A VR Education Application

Gerrit Wessendorf
Jun 17, 2018 · 3 min read

A thought experiment to explore what VR platform would be right to create a VR education application. The VR app I have in mind is to enhance the MOOC learning experience with a virtual classroom and lab portion. Video, text, and multiple choice quizzes don’t seem to be enough. But VR may be able to create a more interactive and hands-on learning experience.

Sample Persona

Sylvester, 45

Age: 45

Occupation: Web Developer, full-time employed

Name: Sylvester

Quote: “I wish I could get back to school.”

Motivation: Spends 10+ hours/day in the office dealing with e-commerce and web-marketing but his heart still lies in math, science, computer graphics and other interesting topics he loved in school and college.
To stay in touch he spends his spare time taking online courses. While MOOCs offer great learning opportunities, they are limited in terms of a hands-on classroom and lab experience.

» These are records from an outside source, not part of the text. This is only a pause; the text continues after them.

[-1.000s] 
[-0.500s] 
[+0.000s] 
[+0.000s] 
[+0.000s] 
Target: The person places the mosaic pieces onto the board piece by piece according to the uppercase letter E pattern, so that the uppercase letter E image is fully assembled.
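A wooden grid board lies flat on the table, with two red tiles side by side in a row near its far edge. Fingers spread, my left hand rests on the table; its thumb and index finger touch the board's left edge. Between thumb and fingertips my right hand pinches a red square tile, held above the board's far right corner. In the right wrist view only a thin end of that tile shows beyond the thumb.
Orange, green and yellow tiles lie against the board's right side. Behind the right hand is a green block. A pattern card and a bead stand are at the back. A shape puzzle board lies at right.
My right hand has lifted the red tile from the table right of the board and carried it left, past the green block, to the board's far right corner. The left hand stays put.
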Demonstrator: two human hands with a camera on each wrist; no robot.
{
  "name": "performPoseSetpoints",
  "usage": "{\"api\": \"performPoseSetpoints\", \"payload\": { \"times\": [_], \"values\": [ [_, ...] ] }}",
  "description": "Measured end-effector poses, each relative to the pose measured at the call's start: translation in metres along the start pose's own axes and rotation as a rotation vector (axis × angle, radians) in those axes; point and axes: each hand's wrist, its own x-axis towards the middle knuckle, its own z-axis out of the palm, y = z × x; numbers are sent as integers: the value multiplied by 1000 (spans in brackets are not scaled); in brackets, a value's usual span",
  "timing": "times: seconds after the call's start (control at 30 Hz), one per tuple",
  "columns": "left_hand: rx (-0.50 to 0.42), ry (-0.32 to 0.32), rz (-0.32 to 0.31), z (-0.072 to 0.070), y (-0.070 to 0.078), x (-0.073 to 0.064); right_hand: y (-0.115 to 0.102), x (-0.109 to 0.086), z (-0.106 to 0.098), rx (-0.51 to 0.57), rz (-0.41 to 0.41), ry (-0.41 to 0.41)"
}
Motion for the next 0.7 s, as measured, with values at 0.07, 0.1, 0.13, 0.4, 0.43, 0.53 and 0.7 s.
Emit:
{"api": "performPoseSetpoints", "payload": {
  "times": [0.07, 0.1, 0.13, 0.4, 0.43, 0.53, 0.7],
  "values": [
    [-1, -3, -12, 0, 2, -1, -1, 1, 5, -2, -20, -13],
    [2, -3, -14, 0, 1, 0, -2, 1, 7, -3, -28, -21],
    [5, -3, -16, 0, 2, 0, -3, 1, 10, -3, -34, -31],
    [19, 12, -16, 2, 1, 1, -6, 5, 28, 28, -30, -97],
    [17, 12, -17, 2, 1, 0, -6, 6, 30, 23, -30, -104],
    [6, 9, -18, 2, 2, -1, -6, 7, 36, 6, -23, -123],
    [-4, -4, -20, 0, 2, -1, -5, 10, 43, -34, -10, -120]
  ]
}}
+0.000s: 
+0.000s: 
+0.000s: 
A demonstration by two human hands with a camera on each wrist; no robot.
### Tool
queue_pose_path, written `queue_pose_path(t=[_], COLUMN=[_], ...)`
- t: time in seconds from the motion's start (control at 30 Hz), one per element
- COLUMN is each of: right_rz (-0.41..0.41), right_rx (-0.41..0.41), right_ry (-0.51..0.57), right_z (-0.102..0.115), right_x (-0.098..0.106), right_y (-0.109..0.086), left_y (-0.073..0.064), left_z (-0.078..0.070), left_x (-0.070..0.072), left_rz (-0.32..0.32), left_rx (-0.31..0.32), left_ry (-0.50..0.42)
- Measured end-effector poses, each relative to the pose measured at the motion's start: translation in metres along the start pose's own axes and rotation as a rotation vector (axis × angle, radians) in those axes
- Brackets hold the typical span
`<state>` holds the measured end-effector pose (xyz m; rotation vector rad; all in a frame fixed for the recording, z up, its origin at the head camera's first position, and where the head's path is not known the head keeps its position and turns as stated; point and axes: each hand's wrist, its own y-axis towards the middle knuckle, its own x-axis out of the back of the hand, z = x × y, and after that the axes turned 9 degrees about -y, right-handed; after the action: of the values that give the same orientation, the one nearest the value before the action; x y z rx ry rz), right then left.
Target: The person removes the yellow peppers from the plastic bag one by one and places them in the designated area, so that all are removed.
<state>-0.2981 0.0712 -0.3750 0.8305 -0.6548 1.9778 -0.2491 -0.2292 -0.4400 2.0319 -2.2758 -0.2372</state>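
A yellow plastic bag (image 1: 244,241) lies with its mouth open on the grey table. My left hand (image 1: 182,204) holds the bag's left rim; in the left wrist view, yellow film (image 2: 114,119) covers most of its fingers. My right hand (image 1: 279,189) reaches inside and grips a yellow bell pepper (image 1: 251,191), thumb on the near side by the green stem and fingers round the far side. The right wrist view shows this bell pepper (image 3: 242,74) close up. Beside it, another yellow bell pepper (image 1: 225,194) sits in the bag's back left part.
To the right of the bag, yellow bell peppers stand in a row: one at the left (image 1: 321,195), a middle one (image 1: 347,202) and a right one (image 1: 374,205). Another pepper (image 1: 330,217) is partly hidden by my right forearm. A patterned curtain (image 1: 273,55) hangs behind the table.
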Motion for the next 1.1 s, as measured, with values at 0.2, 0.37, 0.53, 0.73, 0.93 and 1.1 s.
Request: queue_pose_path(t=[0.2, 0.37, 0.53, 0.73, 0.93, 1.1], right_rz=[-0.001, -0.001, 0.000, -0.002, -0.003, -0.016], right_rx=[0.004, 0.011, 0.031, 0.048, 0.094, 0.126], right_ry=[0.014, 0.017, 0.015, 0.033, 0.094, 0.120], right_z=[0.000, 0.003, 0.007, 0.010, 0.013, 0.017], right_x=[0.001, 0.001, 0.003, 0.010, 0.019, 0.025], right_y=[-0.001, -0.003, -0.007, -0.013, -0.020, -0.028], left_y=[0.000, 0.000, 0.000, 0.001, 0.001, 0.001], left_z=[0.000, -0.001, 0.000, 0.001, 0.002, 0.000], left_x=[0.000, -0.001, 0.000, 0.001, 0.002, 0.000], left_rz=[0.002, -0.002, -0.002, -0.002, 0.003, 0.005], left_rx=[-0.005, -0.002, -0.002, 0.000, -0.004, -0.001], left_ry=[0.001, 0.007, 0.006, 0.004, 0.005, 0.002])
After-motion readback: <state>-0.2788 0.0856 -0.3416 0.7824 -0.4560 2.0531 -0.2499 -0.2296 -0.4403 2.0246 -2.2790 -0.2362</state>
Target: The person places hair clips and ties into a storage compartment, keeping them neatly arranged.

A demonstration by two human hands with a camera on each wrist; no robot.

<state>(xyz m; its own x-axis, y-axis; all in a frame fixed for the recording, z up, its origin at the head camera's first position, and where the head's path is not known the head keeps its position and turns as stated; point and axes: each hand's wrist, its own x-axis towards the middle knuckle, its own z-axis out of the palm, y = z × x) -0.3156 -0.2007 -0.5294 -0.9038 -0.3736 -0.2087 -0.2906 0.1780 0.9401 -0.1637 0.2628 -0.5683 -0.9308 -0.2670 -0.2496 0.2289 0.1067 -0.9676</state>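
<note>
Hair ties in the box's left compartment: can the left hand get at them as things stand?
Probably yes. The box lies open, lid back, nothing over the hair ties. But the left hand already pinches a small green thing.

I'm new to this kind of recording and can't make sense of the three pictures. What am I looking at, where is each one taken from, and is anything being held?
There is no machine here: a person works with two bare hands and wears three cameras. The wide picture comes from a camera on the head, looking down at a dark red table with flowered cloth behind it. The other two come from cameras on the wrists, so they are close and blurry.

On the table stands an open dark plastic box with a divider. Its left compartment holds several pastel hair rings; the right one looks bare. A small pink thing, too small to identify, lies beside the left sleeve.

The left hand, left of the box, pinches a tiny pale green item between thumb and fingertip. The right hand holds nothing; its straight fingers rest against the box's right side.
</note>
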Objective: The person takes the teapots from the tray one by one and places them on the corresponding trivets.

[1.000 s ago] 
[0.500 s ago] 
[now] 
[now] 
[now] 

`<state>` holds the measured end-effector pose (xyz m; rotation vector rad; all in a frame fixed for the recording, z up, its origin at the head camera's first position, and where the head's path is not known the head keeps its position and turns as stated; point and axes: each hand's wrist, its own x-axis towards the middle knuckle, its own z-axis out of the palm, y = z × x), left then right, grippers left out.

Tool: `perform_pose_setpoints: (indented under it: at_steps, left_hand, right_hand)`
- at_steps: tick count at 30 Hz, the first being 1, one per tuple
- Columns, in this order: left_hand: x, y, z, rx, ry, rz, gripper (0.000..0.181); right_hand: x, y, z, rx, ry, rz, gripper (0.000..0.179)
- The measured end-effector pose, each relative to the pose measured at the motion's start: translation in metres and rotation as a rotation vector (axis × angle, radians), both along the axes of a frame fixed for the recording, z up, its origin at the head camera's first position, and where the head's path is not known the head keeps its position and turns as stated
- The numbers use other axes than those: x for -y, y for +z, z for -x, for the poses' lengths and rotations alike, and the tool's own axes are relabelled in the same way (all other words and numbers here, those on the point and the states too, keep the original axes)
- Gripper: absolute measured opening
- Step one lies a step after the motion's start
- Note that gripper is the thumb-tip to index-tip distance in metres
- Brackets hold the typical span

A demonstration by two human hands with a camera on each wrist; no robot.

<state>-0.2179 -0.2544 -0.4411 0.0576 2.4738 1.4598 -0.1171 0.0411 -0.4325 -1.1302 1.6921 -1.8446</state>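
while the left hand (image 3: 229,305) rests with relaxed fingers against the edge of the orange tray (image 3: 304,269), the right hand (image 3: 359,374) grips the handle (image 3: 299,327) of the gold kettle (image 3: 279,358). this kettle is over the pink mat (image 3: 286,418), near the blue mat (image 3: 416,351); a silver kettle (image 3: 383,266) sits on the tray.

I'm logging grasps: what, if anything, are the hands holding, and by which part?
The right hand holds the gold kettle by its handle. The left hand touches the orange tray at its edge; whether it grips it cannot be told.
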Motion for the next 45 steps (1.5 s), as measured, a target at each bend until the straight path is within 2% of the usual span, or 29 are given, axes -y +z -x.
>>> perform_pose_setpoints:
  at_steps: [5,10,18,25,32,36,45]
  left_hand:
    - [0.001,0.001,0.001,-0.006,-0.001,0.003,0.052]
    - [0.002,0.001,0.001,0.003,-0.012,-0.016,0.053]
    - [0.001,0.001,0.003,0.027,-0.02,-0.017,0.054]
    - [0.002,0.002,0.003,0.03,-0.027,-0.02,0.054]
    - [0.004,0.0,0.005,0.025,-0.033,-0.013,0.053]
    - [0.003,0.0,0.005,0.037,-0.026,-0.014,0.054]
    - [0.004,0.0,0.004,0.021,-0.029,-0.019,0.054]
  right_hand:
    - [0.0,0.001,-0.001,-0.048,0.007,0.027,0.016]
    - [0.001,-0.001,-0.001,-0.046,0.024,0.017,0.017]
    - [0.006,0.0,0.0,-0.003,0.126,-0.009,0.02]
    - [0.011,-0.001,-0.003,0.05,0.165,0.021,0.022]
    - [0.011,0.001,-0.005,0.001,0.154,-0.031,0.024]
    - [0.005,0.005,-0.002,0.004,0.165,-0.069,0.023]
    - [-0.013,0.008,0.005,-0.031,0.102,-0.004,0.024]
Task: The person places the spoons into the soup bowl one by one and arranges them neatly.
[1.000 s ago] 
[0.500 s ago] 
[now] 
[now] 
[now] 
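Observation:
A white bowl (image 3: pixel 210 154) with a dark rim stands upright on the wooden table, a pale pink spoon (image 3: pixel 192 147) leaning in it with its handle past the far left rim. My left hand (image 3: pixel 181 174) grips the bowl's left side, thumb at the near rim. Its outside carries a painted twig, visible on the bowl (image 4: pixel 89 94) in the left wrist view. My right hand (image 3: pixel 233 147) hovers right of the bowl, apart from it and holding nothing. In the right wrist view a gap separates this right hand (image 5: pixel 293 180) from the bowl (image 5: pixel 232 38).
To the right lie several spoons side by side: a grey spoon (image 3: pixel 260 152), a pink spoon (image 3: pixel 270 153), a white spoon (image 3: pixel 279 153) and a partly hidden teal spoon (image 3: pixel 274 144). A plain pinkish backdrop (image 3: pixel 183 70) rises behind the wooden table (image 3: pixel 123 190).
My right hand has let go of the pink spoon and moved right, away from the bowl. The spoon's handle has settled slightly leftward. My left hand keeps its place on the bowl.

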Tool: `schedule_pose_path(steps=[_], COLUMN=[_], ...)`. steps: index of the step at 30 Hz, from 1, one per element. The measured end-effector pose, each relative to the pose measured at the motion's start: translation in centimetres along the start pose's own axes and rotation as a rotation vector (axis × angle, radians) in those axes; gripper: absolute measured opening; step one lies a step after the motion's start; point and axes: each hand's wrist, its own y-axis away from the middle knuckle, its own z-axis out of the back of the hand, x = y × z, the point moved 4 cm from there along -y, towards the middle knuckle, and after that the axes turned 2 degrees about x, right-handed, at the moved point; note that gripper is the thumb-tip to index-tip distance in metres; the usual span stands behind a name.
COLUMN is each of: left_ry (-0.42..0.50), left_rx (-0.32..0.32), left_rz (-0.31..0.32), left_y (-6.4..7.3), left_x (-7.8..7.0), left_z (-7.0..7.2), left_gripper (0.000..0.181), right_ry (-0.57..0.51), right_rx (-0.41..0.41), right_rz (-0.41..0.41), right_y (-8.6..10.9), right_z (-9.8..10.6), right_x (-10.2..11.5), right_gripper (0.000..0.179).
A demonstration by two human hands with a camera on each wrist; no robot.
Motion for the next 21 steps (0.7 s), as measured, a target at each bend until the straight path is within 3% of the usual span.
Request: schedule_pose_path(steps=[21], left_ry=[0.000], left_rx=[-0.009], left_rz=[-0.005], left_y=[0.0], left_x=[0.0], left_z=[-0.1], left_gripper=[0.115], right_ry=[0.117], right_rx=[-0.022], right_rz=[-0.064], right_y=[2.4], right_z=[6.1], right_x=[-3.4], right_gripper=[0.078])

Experience level with VR: Intermediate experience with game, sports, arts, 360 media and educational VR apps. Started with Google Cardboard and Daydream, eventually upgraded to Oculus Rift.

Q: How accessible would each VR platform be to your target student in terms of price?

The middle-aged full-time employed target student will have sufficient income to afford a highly immersive VR system like the Oculus Rift. There may be some hesitation in the beginning, but if it’s introduced as part of an online course lab, they could see the value beyond a pure gaming or entertainment system. The first contact may still be Daydream. Other MOOC target students in developing countries may even start with low-cost entry level systems like Cardboard.

Q: How interactive does your lesson need to be? For example, do I need to pick things up or could I get away with just looking at objects?

Some content and simulations could be pretty static, you could get away with just looking at them from different angles, perhaps with some controls to speed up/slow down, scale up/down, rotate. A more immersive lab environment could involve picking up and arranging electronic components to a virtual breadboard, and measuring circuits using virtual oscilloscopes.

Q: How realistic do your visuals need to be in order to teach? For example, could I use 2D images and videos in a 3D Environment or do you need high poly 3D models.

The visuals don’t have to be hyper-realistic, simplified/minimal objects to illustrate concepts would work fine. The app would need 3D models to create a virtual lab experience, but those could be more schematic than true-to-life as well.

Q: Does my student need to feel like a participant in the experience or can they be a passive viewer? Could they be both?

They could be both. Some content may be presented as a video or animation, others may be more interactive (navigating around a 360 object), and others may be even more free form and invite the student to create (e.g. build circuits). Depends on the course, topic, and where they are within the topic.

Q: Given the answers above, what are potential platforms you could use for your experience?

Course content could be divided into a theory and lab portion. I could see mobile VR like Daydream perfect for the theory class, and an immersive system like Oculus for the lab. An online course could offer a standard VR enhanced track for the theory, and an immersive track for those who want to dig deeper and practice what they’ve learned in a virtual lab. One of the drawbacks about massive online courses is that everything is limited to lectures and quizzes. Some courses that tried to add a practical lab portion (electrical engineering) had some problems with the scale and amount of students, purchase/ordering of parts and equipment, as well as licensing fees for software. Online classes with thousands of students around the globe, varying access to equipment, and varying time availability could vastly benefit from VR lab offerings.